### Exercise details:
Should a picture appear anywhere in the data, omit it and copy everything else exactly.
--- START ---
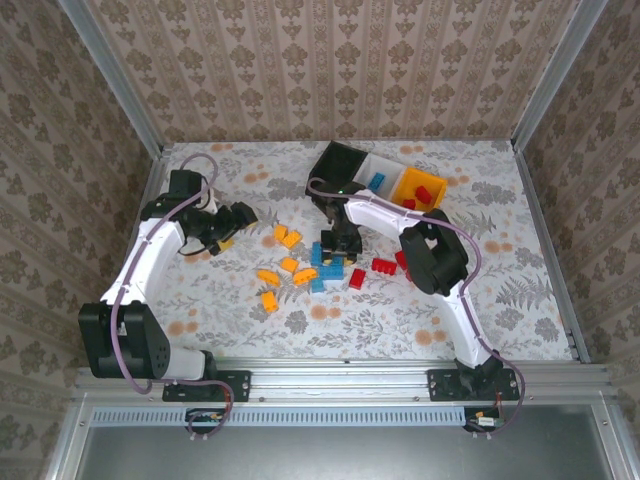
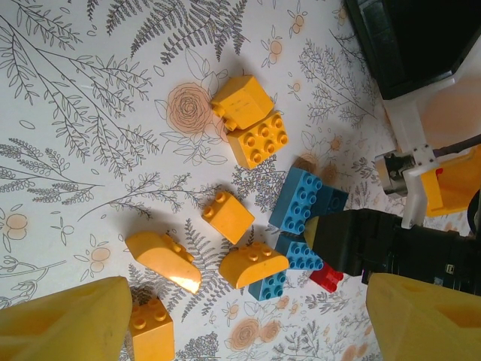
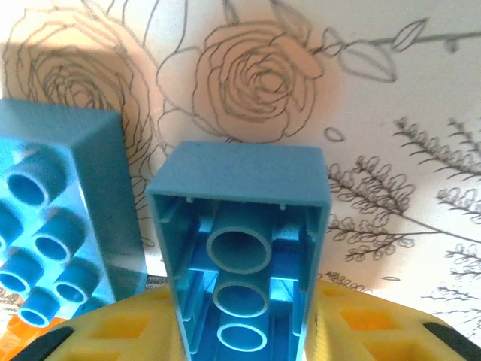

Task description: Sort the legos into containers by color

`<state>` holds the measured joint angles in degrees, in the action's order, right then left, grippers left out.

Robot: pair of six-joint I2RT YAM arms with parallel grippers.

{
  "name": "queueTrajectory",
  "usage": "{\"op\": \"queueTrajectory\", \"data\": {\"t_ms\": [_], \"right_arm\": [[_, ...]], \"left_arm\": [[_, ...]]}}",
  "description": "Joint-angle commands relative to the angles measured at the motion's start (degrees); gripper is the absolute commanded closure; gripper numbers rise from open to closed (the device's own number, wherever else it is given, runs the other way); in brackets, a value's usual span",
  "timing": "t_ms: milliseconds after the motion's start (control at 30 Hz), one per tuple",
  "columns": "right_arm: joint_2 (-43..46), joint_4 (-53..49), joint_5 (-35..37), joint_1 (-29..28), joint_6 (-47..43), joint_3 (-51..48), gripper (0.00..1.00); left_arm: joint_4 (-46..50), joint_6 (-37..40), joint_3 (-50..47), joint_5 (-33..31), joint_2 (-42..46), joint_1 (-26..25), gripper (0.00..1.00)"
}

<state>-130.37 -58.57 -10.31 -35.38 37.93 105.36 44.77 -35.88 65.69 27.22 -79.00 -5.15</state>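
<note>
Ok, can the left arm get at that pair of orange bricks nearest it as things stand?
Probably yes. The left gripper is open and close beside the orange pair, with nothing lying between them. The right gripper is off to the side, closed around a blue brick.

The top camera looked down from above and behind the arms [image 1: 150,260], far enough back to take in the whole table [image 1: 500,300]. The left wrist camera faced down on the mid-table legos [image 2: 255,139] from closer in. The right wrist camera sat right against one blue lego [image 3: 248,226]. All three views shared the blue cluster [image 1: 325,262].
</note>
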Motion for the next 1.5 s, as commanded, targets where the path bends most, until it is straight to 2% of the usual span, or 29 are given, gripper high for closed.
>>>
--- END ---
### Solved exercise:
Task description: Sort the legos into containers by color

`<state>` holds the measured joint angles in degrees, in the action's order, right then left, grippers left out.

Robot: pair of six-joint I2RT YAM arms with parallel grippers.

{
  "name": "queueTrajectory",
  "usage": "{\"op\": \"queueTrajectory\", \"data\": {\"t_ms\": [_], \"right_arm\": [[_, ...]], \"left_arm\": [[_, ...]]}}",
  "description": "Joint-angle commands relative to the angles measured at the motion's start (degrees); gripper is the absolute commanded closure; gripper numbers rise from open to closed (the device's own number, wherever else it is given, runs the other way); in brackets, a value's usual span",
  "timing": "t_ms: milliseconds after the motion's start (control at 30 Hz), one per tuple",
  "columns": "right_arm: joint_2 (-43..46), joint_4 (-53..49), joint_5 (-35..37), joint_1 (-29..28), joint_6 (-47..43), joint_3 (-51..48), gripper (0.00..1.00); left_arm: joint_4 (-46..50), joint_6 (-37..40), joint_3 (-50..47), joint_5 (-33..31), joint_2 (-42..46), joint_1 (-26..25), gripper (0.00..1.00)"
}

<state>-130.37 -58.57 -10.31 -35.38 37.93 105.36 44.77 -35.88 65.69 27.22 -79.00 -5.15</state>
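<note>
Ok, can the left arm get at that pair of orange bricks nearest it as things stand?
Probably yes. The left gripper is open and close beside the orange pair, with nothing lying between them. The right gripper is off to the side, closed around a blue brick.

The top camera looked down from above and behind the arms [image 1: 150,260], far enough back to take in the whole table [image 1: 500,300]. The left wrist camera faced down on the mid-table legos [image 2: 255,139] from closer in. The right wrist camera sat right against one blue lego [image 3: 248,226]. All three views shared the blue cluster [image 1: 325,262].
</note>
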Motion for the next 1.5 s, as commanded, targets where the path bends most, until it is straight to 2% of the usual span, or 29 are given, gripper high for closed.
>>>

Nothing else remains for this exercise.